ECLI:NL:GHLEE:2006:AW1355
Gerechtshof Leeuwarden
- Eerste aanleg - meervoudig
- prof. mr. Aardema
- mr. Drion
- mr. Van Westen
- Rechtspraak.nl
Beroep tegen aanslag inkomstenbelasting en premie-volksverzekeringen 2001 met betrekking tot loonheffing
In deze zaak is in geschil of een bedrag van € 18.015,- aan loonbelasting als voorheffing op de belasting ter zake van het belastbaar inkomen uit werk en woning in aanmerking kan worden genomen. De belanghebbende werd in de inkomstenbelasting/premie-volksverzekeringen voor het jaar 2001 aangeslagen naar een belastbaar inkomen van € 10.345,- zonder rekening te houden met ingehouden loonbelasting. Na bezwaar van de belanghebbende heeft de inspecteur het belastbaar inkomen vastgesteld op negatief € 5.938,-. De belanghebbende heeft hiertegen beroep aangetekend.
De feiten tonen aan dat de belanghebbende in dienst was bij B BV en later aandelen in D BV verwierf, welke vennootschap zijn naam wijzigde in E BV. Er werden managementovereenkomsten gesloten tussen B BV, de belanghebbende en E BV, waarbij B BV managementvergoedingen aan E BV zou betalen.

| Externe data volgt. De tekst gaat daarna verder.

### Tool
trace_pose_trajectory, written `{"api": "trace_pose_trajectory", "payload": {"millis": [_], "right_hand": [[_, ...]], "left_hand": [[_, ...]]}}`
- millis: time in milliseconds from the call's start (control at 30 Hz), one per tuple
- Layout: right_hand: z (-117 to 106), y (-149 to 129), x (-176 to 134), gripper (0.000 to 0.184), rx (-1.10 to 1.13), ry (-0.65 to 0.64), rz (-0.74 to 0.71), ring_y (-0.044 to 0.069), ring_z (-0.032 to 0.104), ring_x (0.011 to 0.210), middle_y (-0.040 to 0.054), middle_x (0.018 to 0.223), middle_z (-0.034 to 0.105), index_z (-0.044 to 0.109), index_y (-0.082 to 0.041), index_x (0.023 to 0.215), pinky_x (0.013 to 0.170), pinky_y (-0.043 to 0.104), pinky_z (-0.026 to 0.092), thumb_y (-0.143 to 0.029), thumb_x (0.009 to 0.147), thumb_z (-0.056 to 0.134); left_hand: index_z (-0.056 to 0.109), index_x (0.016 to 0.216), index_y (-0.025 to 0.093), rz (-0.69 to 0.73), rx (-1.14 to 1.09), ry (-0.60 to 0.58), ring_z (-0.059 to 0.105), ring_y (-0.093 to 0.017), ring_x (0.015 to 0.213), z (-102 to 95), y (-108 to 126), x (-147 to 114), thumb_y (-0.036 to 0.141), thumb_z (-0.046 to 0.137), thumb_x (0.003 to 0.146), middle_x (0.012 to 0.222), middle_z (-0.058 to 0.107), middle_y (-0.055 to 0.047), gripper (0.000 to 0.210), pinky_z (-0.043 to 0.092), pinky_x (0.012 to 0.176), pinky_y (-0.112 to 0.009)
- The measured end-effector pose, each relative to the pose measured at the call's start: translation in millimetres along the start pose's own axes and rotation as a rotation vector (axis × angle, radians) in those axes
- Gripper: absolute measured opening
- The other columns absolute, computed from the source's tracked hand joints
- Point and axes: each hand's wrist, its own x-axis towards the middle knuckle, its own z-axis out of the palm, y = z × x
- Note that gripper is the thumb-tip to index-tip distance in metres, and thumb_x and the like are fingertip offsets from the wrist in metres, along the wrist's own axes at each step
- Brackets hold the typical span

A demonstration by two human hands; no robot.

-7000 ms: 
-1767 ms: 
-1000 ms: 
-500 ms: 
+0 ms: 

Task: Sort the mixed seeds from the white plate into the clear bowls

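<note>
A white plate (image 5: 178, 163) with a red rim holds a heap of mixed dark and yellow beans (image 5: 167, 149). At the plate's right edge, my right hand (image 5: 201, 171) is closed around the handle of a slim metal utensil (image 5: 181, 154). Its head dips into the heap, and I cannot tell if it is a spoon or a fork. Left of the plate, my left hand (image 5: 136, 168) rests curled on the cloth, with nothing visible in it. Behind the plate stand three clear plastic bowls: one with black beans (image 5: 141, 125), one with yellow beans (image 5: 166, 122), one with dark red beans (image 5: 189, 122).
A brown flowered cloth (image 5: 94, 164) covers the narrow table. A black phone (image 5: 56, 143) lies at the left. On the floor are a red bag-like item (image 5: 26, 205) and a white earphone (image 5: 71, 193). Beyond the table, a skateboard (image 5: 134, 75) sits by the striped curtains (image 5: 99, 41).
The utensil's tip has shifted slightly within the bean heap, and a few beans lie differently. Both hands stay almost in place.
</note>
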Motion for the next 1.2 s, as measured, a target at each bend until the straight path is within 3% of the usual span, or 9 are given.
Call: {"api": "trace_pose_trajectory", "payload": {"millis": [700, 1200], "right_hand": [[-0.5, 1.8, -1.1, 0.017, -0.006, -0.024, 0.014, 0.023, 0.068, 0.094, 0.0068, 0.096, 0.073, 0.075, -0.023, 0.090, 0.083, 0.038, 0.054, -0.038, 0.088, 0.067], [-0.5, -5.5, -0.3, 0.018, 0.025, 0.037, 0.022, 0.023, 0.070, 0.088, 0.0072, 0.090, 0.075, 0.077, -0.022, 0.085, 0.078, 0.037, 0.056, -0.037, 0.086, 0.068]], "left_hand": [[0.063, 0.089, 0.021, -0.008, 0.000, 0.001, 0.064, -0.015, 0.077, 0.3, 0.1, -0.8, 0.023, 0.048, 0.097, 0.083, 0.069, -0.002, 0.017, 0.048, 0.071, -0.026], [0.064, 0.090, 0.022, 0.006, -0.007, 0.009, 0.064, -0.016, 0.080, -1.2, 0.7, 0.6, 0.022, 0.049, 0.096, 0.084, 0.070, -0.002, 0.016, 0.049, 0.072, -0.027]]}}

De inspecteur heeft de loonheffing van € 18.015,- niet als voorheffing geaccepteerd, wat leidde tot het geschil.
De belanghebbende stelt dat de ontvangen bedragen moeten worden aangemerkt als netto vergoeding uit hoofde van een dienstbetrekking en dat de loonheffing derhalve is ingehouden. De inspecteur betwist dit en stelt dat er geen sprake was van een bruto overeengekomen salaris en dat de belanghebbende wist dat er geen inhouding had plaatsgevonden. Het hof oordeelt dat de inspecteur terecht heeft aangenomen dat het bedrag van € 18.015,- niet kan worden aangemerkt als geheven loonbelasting. Het beroep van de belanghebbende wordt ongegrond verklaard.